Please copy exactly the lines from the first in the records through the line that contains "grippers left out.", but not the pictures.

Items listed in a dataset:

========

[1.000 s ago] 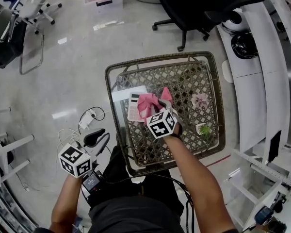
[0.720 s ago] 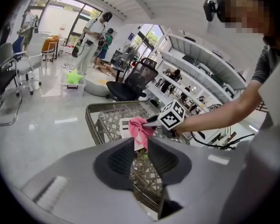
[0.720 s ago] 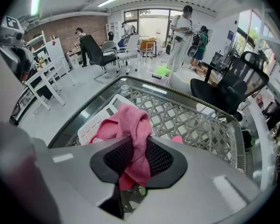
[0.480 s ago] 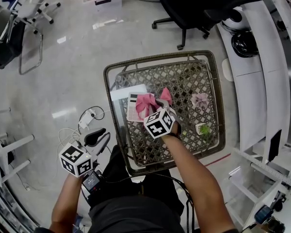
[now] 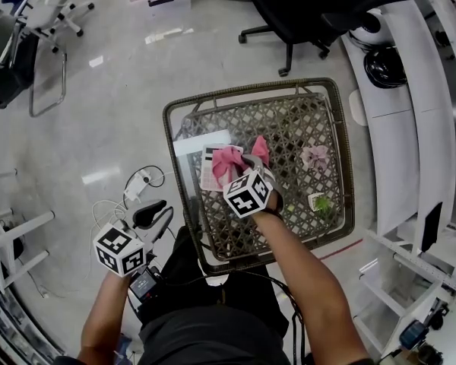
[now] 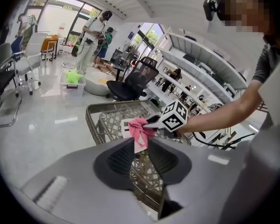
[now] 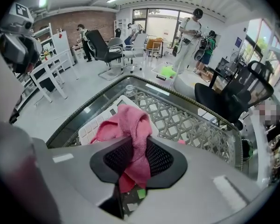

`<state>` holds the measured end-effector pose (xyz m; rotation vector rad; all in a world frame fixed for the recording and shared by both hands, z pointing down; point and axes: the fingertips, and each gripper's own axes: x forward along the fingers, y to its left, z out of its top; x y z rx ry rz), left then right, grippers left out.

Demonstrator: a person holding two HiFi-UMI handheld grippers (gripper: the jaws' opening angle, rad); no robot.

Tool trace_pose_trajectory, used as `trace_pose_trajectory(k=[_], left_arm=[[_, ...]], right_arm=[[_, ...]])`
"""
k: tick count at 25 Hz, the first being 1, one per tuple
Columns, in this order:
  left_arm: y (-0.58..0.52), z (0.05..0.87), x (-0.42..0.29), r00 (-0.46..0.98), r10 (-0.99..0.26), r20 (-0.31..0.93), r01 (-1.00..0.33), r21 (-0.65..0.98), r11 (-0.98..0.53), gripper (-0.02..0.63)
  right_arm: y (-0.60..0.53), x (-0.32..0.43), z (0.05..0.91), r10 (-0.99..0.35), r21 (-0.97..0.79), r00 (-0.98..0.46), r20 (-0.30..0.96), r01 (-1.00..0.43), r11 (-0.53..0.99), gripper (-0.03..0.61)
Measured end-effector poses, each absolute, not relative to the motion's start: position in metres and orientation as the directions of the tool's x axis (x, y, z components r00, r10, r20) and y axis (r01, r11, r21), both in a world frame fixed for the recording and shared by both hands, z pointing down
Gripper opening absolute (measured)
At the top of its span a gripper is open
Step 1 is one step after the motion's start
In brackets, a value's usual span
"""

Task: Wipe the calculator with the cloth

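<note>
Barely any change is noted against the frames of a second ago: the right gripper [image 5: 242, 167] is kept over the wicker table [image 5: 330, 128], shifted only a shade toward the table's left rim. The pink cloth [image 5: 226, 161] is still bunched on the calculator [image 5: 207, 175].

The calculator lies at the table's left side, partly on a white sheet [image 5: 200, 143], with its right part covered by the cloth. Further right on the weave, well apart, a small pale pink item [image 5: 315, 157] and a small green-and-white item [image 5: 319, 202] are seen. A black office chair [image 5: 311, 6] stands beyond the table, and a power strip [image 5: 137, 181] with cables lies on the floor to the left.

From the head view the right jaws are masked by the marker cube [image 5: 248, 193]. In the right gripper view the cloth [image 7: 130, 125] is seen clamped between the pads, one end hanging below them, and white keys of the calculator [image 7: 91, 129] show just beside it.

The left gripper [image 6: 140, 154] is held off the table, low at the left in the head view [image 5: 150, 217]. Its jaws stand apart with nothing between them; through the gap only the distant table and cloth [image 6: 139, 129] are visible
</note>
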<state>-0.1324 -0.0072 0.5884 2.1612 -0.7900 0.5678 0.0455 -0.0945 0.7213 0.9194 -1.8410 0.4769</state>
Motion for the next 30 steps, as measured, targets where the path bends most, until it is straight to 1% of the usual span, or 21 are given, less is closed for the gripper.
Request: trace_pose_trajectory(k=[14, 30], left_arm=[[0.003, 0.593, -0.138, 0.710, -0.347, 0.614, -0.688, 0.498, -0.527, 0.108], [0.017, 0.593, -0.121, 0.729, -0.322, 0.604, -0.664, 0.508, -0.549, 0.108]], right_arm=[[-0.092, 0.034, 0.720, -0.406, 0.065, -0.244, 0.880, -0.787, 0.614, 0.078], [-0.075, 0.024, 0.719, -0.404, 0.013, -0.294, 0.866, -0.794, 0.607, 0.078]])
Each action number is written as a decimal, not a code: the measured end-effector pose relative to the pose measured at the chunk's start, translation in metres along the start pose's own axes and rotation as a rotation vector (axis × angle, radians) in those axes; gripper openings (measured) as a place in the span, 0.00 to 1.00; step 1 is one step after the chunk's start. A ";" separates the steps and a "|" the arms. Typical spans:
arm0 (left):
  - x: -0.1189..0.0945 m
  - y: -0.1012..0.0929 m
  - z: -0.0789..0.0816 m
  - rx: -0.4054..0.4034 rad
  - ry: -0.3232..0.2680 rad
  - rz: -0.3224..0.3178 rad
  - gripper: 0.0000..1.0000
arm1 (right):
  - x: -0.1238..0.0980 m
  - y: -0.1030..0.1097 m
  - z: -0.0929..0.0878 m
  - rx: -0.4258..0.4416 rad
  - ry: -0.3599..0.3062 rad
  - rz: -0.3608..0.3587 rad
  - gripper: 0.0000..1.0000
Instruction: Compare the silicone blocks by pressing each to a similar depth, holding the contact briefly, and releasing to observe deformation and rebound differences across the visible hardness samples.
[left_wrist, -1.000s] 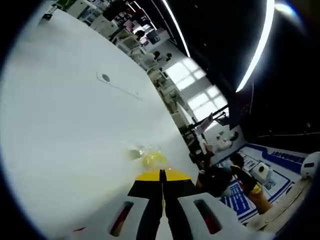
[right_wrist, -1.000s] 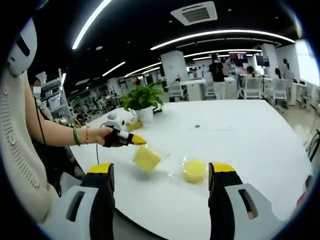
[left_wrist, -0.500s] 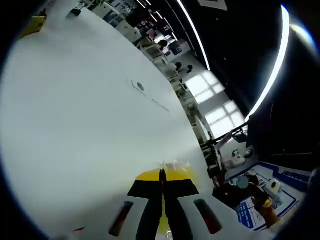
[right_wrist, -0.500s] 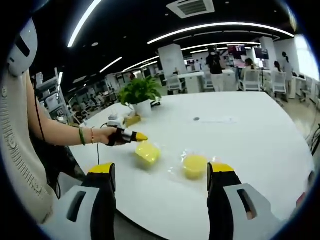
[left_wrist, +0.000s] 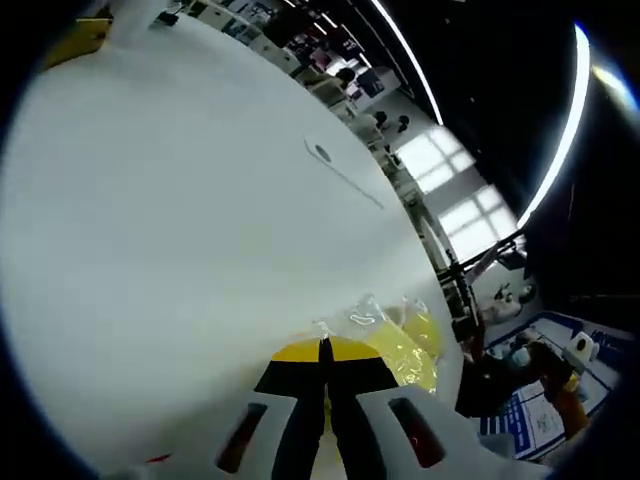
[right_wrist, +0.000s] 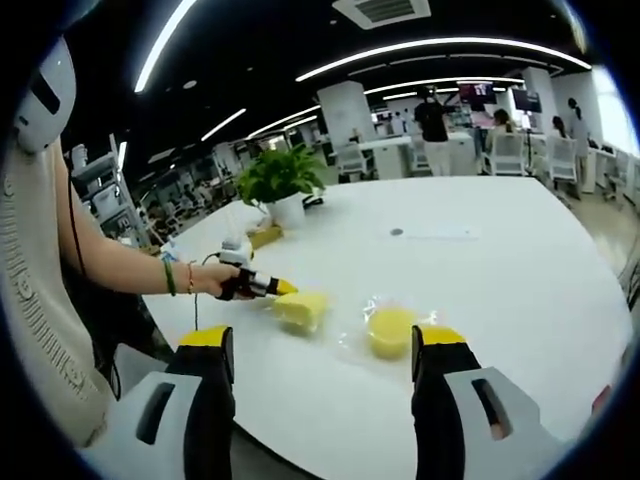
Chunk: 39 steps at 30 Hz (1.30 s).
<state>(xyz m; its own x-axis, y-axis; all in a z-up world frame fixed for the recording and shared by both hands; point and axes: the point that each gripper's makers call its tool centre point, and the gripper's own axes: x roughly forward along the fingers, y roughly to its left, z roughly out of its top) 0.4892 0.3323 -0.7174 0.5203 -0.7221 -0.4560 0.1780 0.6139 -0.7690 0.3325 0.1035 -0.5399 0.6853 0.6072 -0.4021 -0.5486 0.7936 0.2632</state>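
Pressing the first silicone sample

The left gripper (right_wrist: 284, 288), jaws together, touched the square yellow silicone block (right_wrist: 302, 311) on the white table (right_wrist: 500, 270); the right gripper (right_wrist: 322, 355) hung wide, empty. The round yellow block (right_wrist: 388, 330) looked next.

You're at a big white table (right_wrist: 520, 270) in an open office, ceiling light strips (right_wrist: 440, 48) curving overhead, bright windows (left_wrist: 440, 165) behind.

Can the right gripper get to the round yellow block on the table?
Probably yes. The right gripper is open, and the round yellow block lies on the white table just ahead of it with nothing between. The left gripper is busy at the square yellow block, off to the side.
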 end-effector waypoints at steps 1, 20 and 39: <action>0.000 0.000 0.001 0.006 -0.002 0.003 0.00 | 0.001 0.000 0.000 -0.002 0.001 0.003 0.66; 0.000 0.000 0.012 0.125 -0.017 0.035 0.26 | 0.004 0.007 0.005 -0.004 -0.008 0.050 0.64; -0.069 -0.039 -0.010 0.277 -0.091 0.105 0.51 | -0.005 0.038 -0.001 -0.043 -0.024 0.144 0.67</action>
<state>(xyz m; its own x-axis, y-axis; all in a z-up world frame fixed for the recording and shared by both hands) 0.4381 0.3549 -0.6602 0.6182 -0.6265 -0.4747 0.3342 0.7561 -0.5627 0.3078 0.1301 -0.5284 0.6090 0.7160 -0.3413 -0.6620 0.6958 0.2786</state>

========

### [Finished exercise]
[1.000 s ago] 
[0.720 s ago] 
[0.720 s ago] 
[0.480 s ago] 
[now] 
[now] 
[now] 

`<state>` holds the measured end-effector pose (xyz m; rotation vector rad; all in a world frame fixed for the recording and shared by both hands, z pointing down; point and axes: the fingertips, and each gripper's own axes: x forward along the fingers, y to its left, z out of its top; x y z rx ry rz), left then right, grippers left out.

No further output is required for this answer.